Required work:
Return all the data exactly, keeping the pictures out.

- - - -

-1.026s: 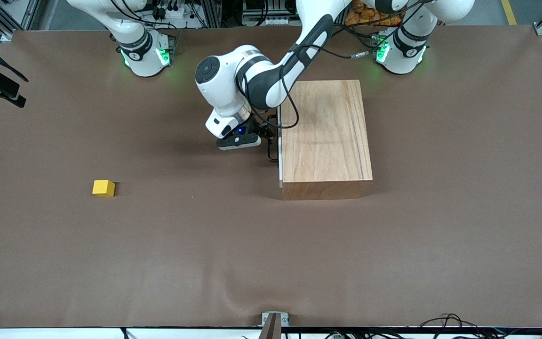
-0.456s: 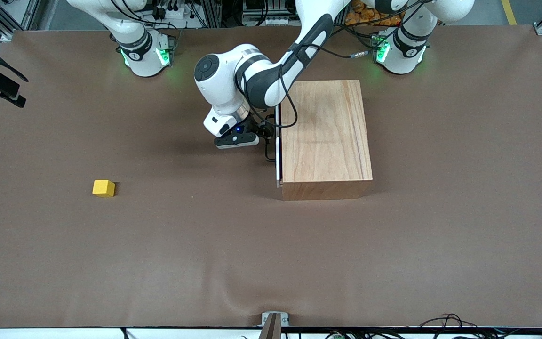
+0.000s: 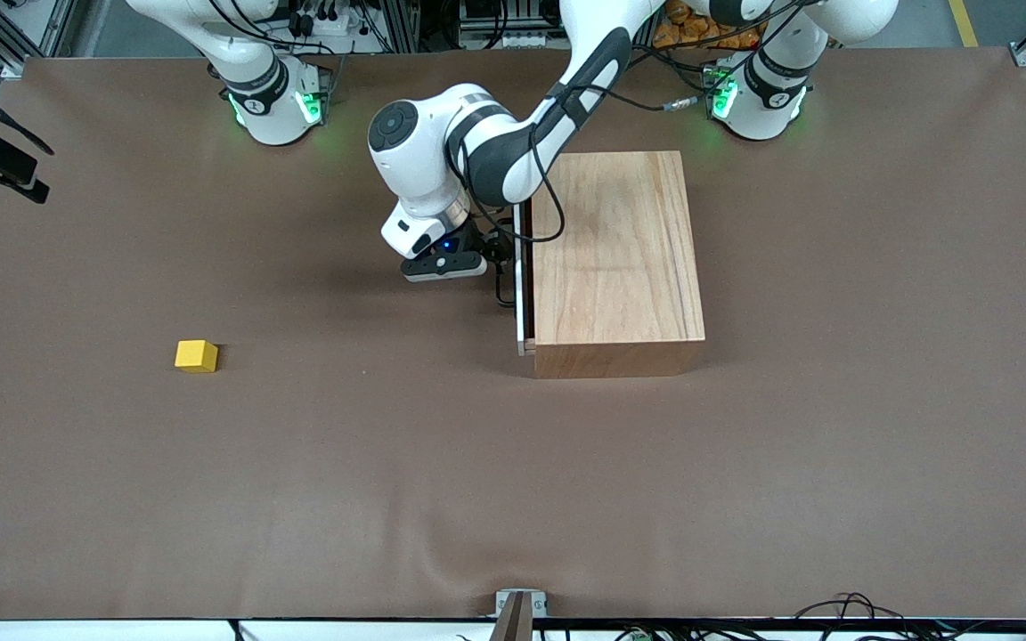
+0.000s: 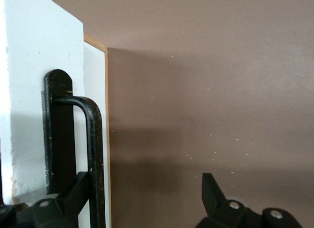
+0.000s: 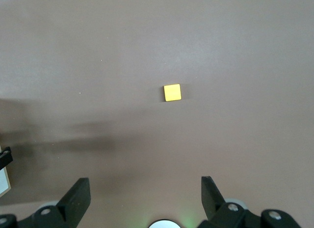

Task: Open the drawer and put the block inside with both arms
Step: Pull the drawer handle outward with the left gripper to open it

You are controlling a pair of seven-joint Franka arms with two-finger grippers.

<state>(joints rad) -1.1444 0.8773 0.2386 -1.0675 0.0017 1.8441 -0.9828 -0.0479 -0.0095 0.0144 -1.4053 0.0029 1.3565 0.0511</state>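
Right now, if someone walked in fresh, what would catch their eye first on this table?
Probably the big light-wood box toward the left arm's end of the table, with the left claw at the black wire handle of its white-fronted drawer, which is out a crack. Next, the small yellow block lying alone on the brown cloth toward the right arm's end, with the open right claw above it.

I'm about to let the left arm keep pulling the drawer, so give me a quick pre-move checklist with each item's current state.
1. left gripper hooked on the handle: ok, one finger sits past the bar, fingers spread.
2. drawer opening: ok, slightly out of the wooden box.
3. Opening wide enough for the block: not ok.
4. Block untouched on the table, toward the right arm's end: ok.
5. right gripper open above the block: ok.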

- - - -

Result for this exercise:
-1.026s: 
-0.456s: 
+0.000s: 
+0.000s: 
+0.000s: 

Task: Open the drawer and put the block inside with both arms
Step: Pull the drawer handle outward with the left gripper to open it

You are controlling a pair of seven-joint Franka arms with two-finger grippers.

<state>(joints rad) -1.1444 0.8773 0.2386 -1.0675 0.0017 1.8441 -0.9828 -0.0479 -0.0095 0.0144 -1.4053 0.0029 1.3565 0.0511</state>
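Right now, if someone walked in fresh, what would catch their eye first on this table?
Probably the big light-wood box toward the left arm's end of the table, with the left claw at the black wire handle of its white-fronted drawer, which is out a crack. Next, the small yellow block lying alone on the brown cloth toward the right arm's end, with the open right claw above it.

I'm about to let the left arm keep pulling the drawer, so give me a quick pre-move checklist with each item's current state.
1. left gripper hooked on the handle: ok, one finger sits past the bar, fingers spread.
2. drawer opening: ok, slightly out of the wooden box.
3. Opening wide enough for the block: not ok.
4. Block untouched on the table, toward the right arm's end: ok.
5. right gripper open above the block: ok.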

The answer given here is complete.